Although those who showed a good response to treatment based in IP-10 kinetics between Day 0 and Day 7 died less frequently during treatment than those with poor response to treatment, there was no evidence that IP-10 kinetics in the first week of treatment predicts death during treatment (p-value > 0.05). Probably, many factors contribute to death during TB treatment, beyond an initial active therapy. Unfortunately, we do not know the actual cause of death among study patients under treatment, which would have been very interesting for this specific analysis.

In addition to the limited number of patients with drug resistance, our study had several other limitations. First, although the use of a commercially available ELISA kit (Becton Dickinson and Company, New Jersey, USA, - Human IP-10 ELISA Set. Cat. No. 550926) allowed us to perform this relatively large study onsite, it is different assay than that which was used in the earlier study21 we based our diagnostic algorithm on. This could mean that the cut offs used might not be exactly the same when using other commercially available assays31. The fact that similar conclusions can be reached using different assay formats is reassuring but may limit the generalizability of using those precise thresholds.

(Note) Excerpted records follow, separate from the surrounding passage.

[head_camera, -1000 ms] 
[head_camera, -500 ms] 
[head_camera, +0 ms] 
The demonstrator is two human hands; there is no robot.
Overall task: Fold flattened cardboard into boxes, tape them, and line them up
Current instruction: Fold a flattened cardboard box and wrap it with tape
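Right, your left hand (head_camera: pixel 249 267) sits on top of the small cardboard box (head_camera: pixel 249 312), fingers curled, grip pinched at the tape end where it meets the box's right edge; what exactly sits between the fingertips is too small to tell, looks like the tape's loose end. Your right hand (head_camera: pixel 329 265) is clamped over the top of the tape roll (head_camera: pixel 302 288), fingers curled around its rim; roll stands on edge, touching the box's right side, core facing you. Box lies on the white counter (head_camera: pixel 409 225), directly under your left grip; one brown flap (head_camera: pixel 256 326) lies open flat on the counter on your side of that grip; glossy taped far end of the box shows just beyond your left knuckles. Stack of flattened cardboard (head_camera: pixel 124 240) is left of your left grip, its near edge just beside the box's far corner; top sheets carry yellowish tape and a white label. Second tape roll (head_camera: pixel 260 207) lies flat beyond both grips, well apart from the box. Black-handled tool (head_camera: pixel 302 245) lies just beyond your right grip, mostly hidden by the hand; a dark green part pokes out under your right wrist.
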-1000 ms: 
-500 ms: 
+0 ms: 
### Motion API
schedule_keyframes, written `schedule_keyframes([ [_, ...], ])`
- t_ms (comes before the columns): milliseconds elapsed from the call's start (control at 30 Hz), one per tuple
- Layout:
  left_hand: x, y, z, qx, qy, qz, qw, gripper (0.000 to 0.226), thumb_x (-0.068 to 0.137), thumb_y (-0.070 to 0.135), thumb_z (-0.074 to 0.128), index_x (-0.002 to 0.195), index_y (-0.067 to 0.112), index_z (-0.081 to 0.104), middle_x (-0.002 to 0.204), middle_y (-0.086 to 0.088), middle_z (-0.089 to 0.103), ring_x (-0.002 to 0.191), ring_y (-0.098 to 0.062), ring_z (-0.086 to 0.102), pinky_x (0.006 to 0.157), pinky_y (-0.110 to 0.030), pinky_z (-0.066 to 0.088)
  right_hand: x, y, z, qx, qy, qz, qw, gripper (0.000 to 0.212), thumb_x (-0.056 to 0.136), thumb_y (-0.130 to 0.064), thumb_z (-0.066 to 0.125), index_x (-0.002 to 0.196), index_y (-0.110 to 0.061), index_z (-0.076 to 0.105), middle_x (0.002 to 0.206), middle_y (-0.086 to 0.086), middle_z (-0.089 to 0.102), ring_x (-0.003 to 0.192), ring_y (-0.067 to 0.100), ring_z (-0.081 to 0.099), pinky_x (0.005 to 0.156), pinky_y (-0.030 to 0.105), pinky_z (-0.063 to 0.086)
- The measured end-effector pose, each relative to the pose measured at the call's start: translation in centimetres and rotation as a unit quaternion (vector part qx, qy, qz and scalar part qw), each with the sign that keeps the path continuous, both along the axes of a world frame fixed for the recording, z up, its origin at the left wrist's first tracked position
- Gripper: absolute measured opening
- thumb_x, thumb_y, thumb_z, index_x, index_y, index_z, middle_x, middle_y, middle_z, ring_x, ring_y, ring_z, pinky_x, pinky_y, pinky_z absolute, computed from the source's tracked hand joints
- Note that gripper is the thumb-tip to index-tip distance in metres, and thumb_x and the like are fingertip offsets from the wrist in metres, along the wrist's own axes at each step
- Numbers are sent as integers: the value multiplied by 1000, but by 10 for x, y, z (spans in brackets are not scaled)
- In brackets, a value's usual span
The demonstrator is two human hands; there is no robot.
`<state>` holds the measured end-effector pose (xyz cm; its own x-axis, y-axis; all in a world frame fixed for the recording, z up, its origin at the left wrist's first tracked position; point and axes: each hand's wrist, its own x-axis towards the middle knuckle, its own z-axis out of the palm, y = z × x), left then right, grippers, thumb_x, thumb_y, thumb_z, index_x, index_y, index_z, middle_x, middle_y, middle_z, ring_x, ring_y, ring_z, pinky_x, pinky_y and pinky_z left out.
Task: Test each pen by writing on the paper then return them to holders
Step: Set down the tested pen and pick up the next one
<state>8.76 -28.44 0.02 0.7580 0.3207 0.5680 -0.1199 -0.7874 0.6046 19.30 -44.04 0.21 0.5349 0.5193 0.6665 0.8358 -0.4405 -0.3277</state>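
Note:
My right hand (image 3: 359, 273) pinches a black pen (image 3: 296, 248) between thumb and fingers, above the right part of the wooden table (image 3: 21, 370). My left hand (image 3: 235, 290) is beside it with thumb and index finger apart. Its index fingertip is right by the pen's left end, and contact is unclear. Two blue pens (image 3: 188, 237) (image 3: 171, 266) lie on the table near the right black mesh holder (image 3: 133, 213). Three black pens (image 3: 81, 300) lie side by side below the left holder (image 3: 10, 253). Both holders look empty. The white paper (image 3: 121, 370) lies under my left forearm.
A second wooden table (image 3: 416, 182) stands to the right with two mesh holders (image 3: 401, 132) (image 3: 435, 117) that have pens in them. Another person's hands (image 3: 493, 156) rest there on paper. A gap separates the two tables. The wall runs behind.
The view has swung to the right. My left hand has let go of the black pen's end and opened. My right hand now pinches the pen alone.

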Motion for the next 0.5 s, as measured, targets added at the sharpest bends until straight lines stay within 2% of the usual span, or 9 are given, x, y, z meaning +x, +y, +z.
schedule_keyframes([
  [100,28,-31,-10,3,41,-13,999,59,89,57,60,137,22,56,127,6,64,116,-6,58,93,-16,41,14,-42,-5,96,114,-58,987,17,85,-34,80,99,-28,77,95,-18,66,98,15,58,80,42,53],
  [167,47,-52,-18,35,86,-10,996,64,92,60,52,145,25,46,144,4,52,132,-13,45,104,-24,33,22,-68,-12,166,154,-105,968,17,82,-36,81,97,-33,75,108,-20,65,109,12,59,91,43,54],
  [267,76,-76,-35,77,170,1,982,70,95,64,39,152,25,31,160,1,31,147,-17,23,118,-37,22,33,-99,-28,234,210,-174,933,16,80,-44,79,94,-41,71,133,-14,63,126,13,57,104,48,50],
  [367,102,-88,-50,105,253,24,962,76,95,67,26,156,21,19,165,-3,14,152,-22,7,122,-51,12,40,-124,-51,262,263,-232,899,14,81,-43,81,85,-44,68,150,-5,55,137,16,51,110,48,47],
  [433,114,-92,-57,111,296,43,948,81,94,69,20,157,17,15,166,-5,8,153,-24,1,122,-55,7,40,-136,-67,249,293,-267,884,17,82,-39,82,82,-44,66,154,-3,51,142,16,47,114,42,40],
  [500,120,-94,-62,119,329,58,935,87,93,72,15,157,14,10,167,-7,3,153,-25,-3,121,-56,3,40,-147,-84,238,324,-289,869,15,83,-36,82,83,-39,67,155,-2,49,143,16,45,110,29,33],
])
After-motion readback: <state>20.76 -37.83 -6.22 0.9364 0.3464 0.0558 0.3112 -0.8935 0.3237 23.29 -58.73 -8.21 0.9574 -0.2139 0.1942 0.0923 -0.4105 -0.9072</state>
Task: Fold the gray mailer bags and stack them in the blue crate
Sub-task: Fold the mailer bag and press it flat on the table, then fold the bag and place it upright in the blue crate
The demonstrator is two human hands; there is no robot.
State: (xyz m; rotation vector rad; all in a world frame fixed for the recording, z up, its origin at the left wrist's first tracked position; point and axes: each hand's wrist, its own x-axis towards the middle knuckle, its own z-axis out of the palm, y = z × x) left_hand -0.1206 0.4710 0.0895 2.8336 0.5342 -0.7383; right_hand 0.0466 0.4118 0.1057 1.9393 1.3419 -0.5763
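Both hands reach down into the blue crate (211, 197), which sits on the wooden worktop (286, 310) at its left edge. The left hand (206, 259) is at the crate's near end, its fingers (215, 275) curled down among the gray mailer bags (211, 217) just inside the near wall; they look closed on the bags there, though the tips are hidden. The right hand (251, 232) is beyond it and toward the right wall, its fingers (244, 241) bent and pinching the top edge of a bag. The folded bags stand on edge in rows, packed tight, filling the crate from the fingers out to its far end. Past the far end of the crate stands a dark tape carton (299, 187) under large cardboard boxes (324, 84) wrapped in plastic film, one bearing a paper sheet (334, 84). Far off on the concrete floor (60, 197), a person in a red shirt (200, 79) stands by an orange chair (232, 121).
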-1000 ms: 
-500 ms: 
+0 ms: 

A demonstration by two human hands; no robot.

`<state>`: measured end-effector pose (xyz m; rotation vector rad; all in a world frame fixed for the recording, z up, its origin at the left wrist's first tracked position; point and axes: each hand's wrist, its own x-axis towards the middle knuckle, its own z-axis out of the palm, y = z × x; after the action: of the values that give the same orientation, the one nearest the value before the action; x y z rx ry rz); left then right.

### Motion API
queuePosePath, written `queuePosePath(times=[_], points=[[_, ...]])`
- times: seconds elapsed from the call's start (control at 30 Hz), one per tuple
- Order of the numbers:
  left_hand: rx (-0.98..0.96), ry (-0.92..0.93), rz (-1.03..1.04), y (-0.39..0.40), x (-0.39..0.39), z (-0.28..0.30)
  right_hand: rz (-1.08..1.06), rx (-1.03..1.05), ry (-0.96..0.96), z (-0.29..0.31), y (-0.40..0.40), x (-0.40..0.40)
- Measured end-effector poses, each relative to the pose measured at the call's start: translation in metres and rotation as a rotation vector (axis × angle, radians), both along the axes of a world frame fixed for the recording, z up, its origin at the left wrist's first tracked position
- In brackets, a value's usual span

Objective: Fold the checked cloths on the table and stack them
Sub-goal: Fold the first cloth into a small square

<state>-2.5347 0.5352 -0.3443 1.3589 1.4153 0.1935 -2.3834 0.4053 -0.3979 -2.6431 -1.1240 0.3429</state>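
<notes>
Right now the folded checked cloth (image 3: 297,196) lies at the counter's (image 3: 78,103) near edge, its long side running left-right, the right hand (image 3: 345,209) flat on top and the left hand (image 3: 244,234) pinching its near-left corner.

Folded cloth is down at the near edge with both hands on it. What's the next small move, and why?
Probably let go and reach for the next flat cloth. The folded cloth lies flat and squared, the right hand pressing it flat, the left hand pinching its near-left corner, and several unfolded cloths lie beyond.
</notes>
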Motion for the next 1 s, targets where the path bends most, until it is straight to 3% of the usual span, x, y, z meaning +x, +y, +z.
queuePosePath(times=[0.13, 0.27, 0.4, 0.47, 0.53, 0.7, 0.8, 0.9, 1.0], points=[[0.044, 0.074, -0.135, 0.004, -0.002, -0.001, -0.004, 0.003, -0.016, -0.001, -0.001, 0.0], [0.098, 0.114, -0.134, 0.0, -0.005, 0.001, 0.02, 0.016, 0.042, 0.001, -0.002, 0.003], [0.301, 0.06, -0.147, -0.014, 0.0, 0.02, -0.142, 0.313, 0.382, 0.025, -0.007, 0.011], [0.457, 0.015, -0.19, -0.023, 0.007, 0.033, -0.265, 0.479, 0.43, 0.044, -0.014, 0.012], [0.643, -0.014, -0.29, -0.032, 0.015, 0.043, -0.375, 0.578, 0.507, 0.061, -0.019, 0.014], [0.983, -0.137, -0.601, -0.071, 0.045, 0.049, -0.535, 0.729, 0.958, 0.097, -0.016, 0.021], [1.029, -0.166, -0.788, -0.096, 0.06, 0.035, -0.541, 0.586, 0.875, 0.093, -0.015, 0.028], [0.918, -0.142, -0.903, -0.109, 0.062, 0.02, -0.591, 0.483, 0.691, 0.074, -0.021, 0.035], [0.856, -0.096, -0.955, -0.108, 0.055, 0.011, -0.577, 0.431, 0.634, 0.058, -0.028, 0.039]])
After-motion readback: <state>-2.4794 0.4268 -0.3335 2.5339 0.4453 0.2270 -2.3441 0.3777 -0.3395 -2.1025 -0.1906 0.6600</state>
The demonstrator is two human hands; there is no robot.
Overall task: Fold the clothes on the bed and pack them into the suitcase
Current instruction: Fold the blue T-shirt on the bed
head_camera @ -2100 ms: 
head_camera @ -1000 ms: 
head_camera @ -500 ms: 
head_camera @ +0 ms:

In fact, it could be the case that the results we present are poorer than those that could be obtained with optimized cut off values for the assay used. Future head to head comparisons of different assays with same samples are needed to further validate or optimize the proposed cut offs.

Secondly, the ELISA kit and the serum dilutions measured resulted in a IP-10 detection limit of IP-10 limit of 780 pg/ml, thus some of the patients with an initial IP-10 level of <1081 pg/ml (allowing a decrease of 300 pg/ml to be quantified) might have been classified as “non-responders” due to the initially low IP-10 levels, despite having higher IP-10 levels than the average serum values in adult populations32,33. Thirdly, in this study we were not able to closely follow up patients beyond their month 2 visit. More detailed follow up could have identified alternative diagnoses or comorbidities explaining the initial TB-like symptoms, and contributed to a better characterization of the clinically diagnosed patients showing no response with regards to IP-10 kinetics. Lastly, our definition of good response was a decline of 300 pg/ml with an initial IP-10 level over 1081 pg/ml, based on a previous study by den Hertog et al.21. However, this threshold was established after analysis of only a limited number of patients and larger studies are needed to explore the use of alternative thresholds or alternative strategies (e.g. percent decrease). Sensitivity analysis of different thresholds could also be explored by combining datasets of individual similar studies.

In conclusion, this study confirms an association between a decrease in IP-10 levels during the first week of treatment in HIV positive patients and a bacteriological confirmation at diagnosis. Further work should explore the use of IP-10 kinetics in combination with other promising biomarkers to increase the sensitivity and identify the group of approximately 20% of patients who do not present with initially raised levels of circulating IP-10. This group of bacteriologically confirmed cases who do not present with significantly raised circulating IP-10 warrant more detailed investigation. Additionally, similar studies in settings with high levels of drug resistance should be a priority, as biomarker kinetics may be able to identify patients with drug resistance on inappropriate therapy much more rapidly than is possible with microscopy or culture. The measurement of IP-10 in other samples, such as urine, should also be explored14. In summary, the correlation of this responsive easily measured biomarker13,21,34 with culture conversion or the identification of specific patient populations warrants further study.